The power of knowledge graph

philipp dohmen
qaecy
Published in
12 min readSep 21, 2021

The L-CDE project Part 1.

OK, we have to start with some basics, and I promised to keep the technical nerd stuff as little as possible, but there are some things that we need to talk about to firm up a common understanding. This article is about a fundamental one: knowledge graph. In summary: we believe that the future for cooperation in the construction industry is more based on data and not so much on files. If we need to see things on a data level and work together, we need to connect data. The gap we want to fill is connectivity. Still, in our approach, we enable the handling and viewing of federated models. We take care of data ownership and intellectual property. If nothing else, we strictly rely on opensource and dramatically reduce costs.

Oh, and it is nothing we made up or is just academic research; we use real industry standards (like RDF or LPG) and battle-proven technology (like graph database).

A big sorry in advance to all the experts for losing preciseness sometimes for more general talking. But we want common people to be interested too, right? There are a lot of interesting discussions on the definitions of Semantic Web, Linked Open Data and Knowledge Graphs, but we ’ll keep them out of the scope of the current text.

Daily usage

Even though it affects our lives daily, most people have no idea what a knowledge graph is. When you ask what Google does, most people will say it will give you a nice list of websites (next to some advertisement)… but this was long ago. So if I google “carbon dioxide”, for example, what do I get back?

Google and you make use of knowledge graph.

Even I put in the English word, and Google answers me in german because they know where I live and what language I speak. But, I will also get an entire box of information that it is a climate gas, what chemical formula or mol mass it has, that there is other gas like oxygen. I will get the information that other people looking into this were also searching for things like “climate change”… How is this possible?

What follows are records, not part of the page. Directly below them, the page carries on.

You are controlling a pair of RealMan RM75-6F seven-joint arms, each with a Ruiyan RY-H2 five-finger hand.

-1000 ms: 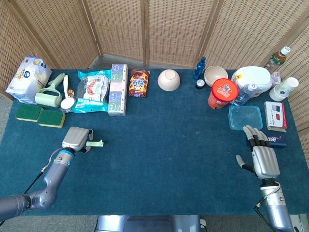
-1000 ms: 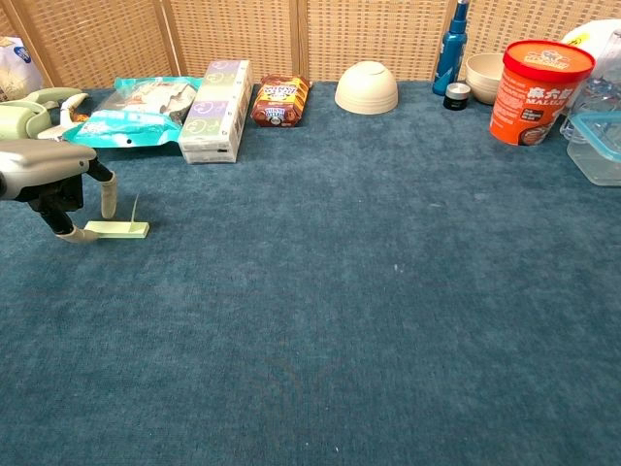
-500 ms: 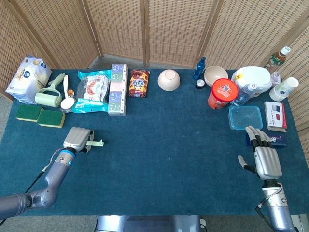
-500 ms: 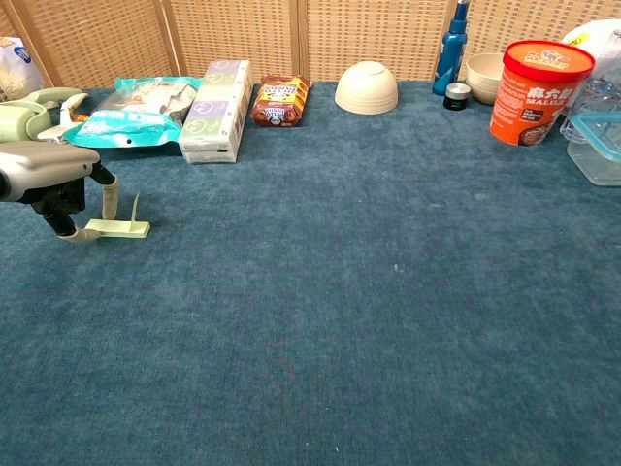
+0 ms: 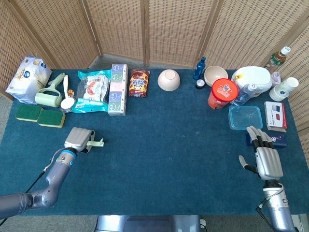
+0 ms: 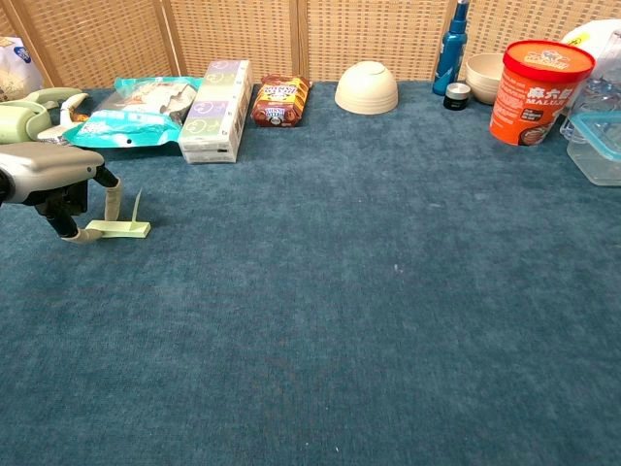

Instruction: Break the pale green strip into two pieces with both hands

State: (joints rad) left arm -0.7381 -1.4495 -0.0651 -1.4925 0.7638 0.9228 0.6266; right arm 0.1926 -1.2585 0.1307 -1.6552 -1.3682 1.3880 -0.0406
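Strip (image 6: 118, 229) is lying lengthwise left-right at lower left, left hand (image 5: 79, 138) pinching its end; right hand (image 5: 264, 158), spread empty, is resting far right.

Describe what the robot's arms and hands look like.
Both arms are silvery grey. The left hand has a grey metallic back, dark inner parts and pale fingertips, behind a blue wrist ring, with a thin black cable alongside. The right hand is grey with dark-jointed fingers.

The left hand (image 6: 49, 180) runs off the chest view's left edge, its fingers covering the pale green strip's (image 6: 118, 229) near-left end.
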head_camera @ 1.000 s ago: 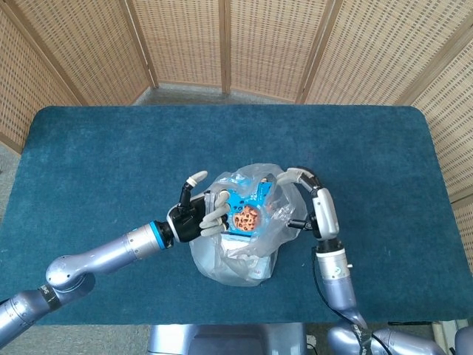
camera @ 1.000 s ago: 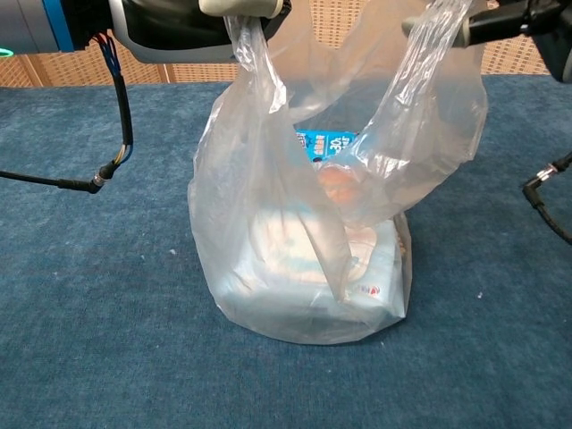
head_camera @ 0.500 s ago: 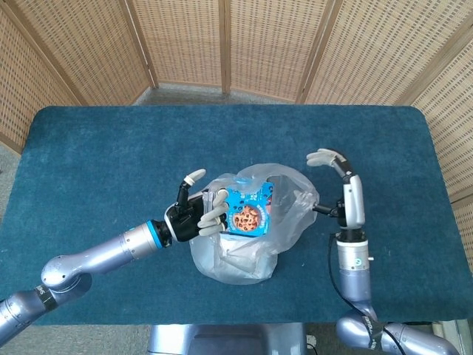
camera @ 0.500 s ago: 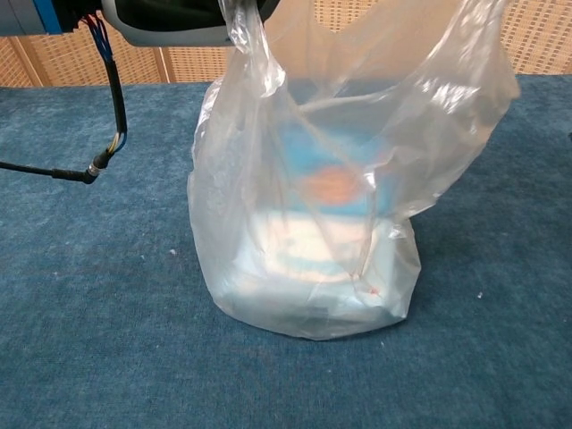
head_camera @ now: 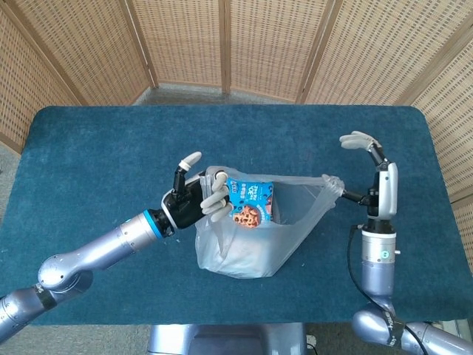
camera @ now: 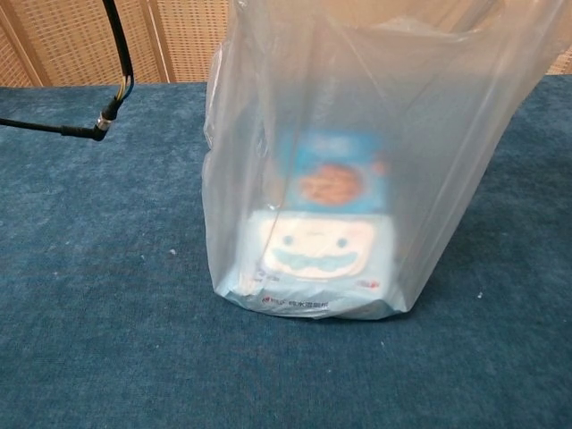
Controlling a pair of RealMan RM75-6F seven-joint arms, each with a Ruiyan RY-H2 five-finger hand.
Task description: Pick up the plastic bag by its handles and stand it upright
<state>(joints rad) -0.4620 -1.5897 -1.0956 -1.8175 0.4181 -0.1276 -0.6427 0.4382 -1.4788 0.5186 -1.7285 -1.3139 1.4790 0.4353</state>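
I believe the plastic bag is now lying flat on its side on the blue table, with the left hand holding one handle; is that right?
Not quite. The plastic bag is standing upright on the blue table, not lying on its side; the chest view shows its base on the cloth and its walls rising. The left hand does hold one handle, as the head view shows.

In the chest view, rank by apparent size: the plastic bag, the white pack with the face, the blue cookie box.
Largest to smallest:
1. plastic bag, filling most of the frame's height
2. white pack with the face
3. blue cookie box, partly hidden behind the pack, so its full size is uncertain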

What you are looking at is a knowledge graph, the backbone of today’s state-of-the-art information systems. All the context offered by searching for “carbon dioxide” may be provided from sources like DBpedia or WIKIdata. (This is a simplification, of course, Google has billions of nodes and can calculate probabilities and importance to connect data from multiple sources, but let's stay with that simple cristal clear data model for the moment) And this context is improving search results over question answering and recommender systems up to explainable AI systems …. and now stop a second and think of getting this into the project you are working on!

DIKW

Ok, how could we apply this to our work? We need to step back and do the theory before we go into details. So, a short breakout. You all have heard of the DIKW (Data, Information, Knowledge, Wisdom) pyramid. It`s been used in so many forms; no one can keep track. Even here in medium are some excellent explanations. And of course, everybody knows that value goes along with the meaning. And maybe you will agree that we have a lot of data and some information, but we lack knowledge and wisdom in our industry?

The good old DIKW

But what is knowledge? And how do we represent it? Traditionally, it is explained as a justified subset of all true beliefs, and we just keep it this way. And representation? Of course, language can be a way to represent knowledge, but as we talk digitalisation here, we will focus on formal knowledge representation, so-called schemas or ontologies.

Formal Knowledge Representation is part of AI (artificial intelligence),
which unambiguously gets the meaning of concepts, properties, relationships, and entities of specific knowledge domains (like constructions), as structured data. This way, Computers can understand formal knowledge representation and interpret it correctly. (If you want a peek at Web of Data and how it is linked, have a look here: https://lod-cloud.net/.) And there are uniform metadata schemas for buildings too. Schemas, like Brickschema are small ontologies, but we leave that for now and will come back to it in a separate episode.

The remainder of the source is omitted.